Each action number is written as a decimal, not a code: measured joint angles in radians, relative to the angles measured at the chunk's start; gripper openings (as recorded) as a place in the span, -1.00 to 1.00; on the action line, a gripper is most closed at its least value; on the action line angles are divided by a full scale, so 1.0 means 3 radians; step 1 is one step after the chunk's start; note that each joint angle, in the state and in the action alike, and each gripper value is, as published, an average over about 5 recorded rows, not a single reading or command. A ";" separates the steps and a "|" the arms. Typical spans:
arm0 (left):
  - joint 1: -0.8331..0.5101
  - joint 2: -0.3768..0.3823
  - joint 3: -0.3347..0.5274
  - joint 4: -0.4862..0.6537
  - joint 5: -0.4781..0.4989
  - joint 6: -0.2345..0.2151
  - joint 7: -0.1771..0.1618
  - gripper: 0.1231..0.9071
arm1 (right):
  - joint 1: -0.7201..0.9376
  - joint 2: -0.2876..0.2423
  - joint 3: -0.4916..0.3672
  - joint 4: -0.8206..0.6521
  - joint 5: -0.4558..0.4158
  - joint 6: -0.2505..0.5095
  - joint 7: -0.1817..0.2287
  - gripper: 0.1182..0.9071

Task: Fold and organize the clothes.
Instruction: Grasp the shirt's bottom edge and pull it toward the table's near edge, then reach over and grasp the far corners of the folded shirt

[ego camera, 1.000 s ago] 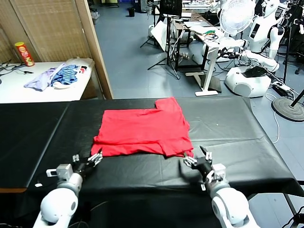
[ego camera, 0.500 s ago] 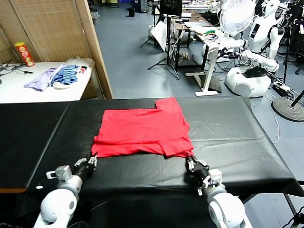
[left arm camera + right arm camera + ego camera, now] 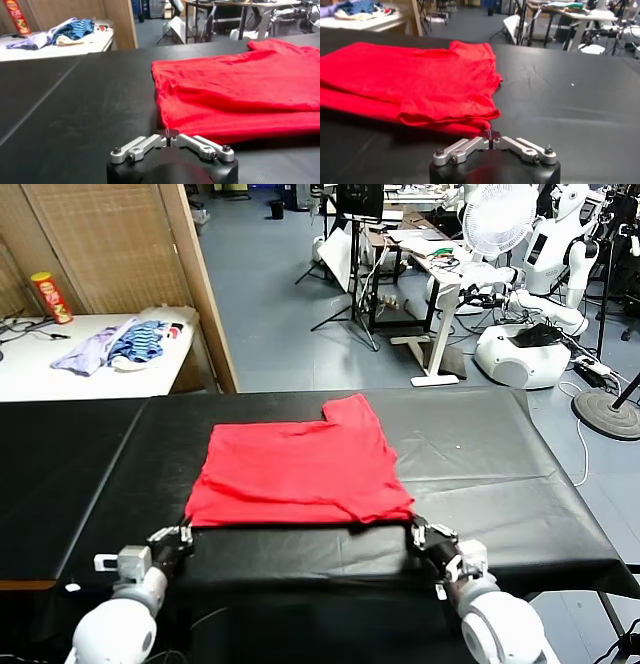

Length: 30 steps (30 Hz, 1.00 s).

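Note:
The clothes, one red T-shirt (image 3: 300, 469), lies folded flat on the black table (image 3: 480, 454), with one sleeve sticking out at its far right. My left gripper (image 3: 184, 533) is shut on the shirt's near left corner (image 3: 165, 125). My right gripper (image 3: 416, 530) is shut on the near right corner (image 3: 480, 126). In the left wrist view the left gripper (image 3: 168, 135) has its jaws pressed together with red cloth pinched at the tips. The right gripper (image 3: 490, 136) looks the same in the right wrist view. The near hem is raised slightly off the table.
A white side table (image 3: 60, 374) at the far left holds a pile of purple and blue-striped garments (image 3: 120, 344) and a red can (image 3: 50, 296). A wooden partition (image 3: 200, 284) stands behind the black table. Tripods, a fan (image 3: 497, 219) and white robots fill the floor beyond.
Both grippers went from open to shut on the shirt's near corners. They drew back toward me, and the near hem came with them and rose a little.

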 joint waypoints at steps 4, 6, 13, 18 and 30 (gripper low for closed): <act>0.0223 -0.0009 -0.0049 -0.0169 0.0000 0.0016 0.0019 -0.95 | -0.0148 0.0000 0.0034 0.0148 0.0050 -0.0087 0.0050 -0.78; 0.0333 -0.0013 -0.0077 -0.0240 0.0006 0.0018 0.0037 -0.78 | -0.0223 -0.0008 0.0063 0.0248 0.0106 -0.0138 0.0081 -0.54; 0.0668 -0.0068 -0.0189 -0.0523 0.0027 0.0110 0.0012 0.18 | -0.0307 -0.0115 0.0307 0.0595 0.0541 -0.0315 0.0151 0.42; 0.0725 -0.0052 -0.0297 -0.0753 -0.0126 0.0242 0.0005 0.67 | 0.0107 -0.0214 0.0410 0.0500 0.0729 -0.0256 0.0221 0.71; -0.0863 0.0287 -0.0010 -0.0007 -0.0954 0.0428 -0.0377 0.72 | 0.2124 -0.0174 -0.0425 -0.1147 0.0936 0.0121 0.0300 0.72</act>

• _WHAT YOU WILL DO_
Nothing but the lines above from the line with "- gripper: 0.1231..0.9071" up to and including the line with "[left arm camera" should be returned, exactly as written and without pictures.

• _ANSWER TO THIS EXERCISE_
  - gripper: 0.1231..0.9071
arm1 (right):
  - joint 1: -0.7201..0.9376
  - joint 2: -0.2876..0.2423
  - joint 3: -0.4916..0.3672
  - joint 4: -0.8206..0.6521
  - joint 5: -0.4558..0.4158
  - joint 6: -0.2505..0.5095
  - joint 7: -0.1817..0.2287
  - gripper: 0.1182..0.9071

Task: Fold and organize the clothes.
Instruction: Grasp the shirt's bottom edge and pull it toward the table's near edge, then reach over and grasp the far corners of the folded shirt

[ego camera, 1.000 s ago] 
[ego camera, 0.500 s ago] 
[left arm camera + right arm camera + ego camera, now] 

The required answer is now complete.